TASK GOAL:
For each line below with the word "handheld", write out a copy.

BEGIN

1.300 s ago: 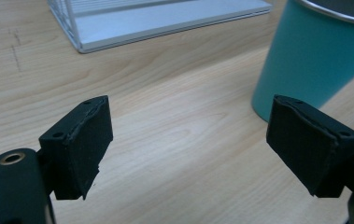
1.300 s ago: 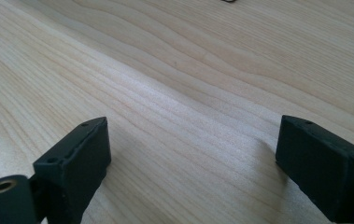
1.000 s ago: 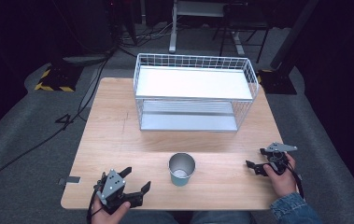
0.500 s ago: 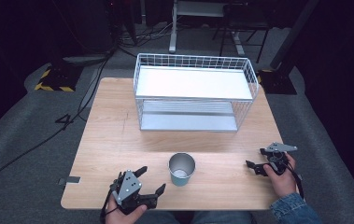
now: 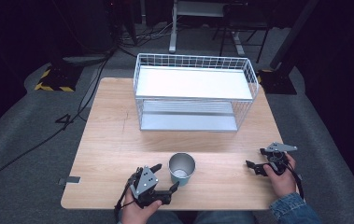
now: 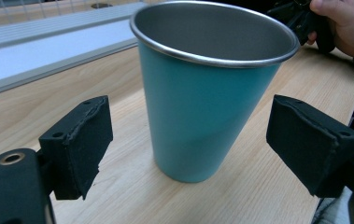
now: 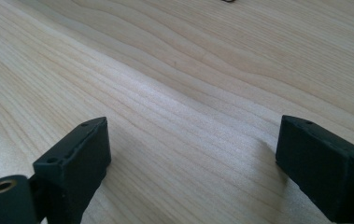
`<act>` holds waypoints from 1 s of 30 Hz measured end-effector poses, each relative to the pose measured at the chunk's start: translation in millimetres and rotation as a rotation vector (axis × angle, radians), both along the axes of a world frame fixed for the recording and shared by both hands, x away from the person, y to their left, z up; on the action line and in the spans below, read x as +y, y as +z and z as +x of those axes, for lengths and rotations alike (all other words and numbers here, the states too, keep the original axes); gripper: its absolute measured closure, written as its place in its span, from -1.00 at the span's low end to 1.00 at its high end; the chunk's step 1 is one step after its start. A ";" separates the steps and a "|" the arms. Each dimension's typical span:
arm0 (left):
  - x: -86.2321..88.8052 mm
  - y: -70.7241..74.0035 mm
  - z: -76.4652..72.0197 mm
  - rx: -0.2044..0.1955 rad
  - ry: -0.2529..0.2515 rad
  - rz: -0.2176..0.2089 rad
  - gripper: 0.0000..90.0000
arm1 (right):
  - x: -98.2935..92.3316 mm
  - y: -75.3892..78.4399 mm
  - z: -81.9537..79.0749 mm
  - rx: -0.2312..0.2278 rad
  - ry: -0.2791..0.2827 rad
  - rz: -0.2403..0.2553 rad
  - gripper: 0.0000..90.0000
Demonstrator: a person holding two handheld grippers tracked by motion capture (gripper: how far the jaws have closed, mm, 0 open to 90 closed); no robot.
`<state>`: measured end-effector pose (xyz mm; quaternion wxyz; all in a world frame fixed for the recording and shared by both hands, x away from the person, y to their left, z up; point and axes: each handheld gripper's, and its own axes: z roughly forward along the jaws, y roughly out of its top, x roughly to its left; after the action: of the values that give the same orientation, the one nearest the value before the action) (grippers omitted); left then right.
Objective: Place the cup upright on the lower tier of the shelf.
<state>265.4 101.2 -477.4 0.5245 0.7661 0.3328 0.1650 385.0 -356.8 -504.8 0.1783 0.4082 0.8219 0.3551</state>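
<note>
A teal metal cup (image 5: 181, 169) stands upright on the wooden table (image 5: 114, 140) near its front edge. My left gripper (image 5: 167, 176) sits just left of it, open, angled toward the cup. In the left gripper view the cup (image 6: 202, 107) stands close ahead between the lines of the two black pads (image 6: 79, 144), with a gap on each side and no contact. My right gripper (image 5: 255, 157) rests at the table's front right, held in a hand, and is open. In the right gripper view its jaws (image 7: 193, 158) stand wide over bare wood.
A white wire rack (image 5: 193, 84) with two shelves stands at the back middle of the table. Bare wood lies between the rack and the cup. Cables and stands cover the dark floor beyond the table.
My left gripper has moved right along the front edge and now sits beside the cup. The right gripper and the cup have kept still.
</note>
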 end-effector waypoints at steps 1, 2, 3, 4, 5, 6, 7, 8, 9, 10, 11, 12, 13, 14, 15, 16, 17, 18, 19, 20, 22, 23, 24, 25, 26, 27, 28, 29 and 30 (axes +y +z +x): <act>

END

SOLUTION:
Demonstrator: a person holding two handheld grippers tracked by motion capture (gripper: how far the jaws have closed, mm, 0 open to 90 closed); no robot.
`<state>`: measured end-effector pose (xyz mm; quaternion wxyz; all in a world frame fixed for the recording and shared by both hands, x away from the person, y to their left, z up; point and axes: each handheld gripper's, and its own axes: z roughly forward along the jaws, y roughly out of its top, x roughly to its left; after the action: of the values that give the same orientation, the one nearest the value before the action) (grippers omitted); left then right.

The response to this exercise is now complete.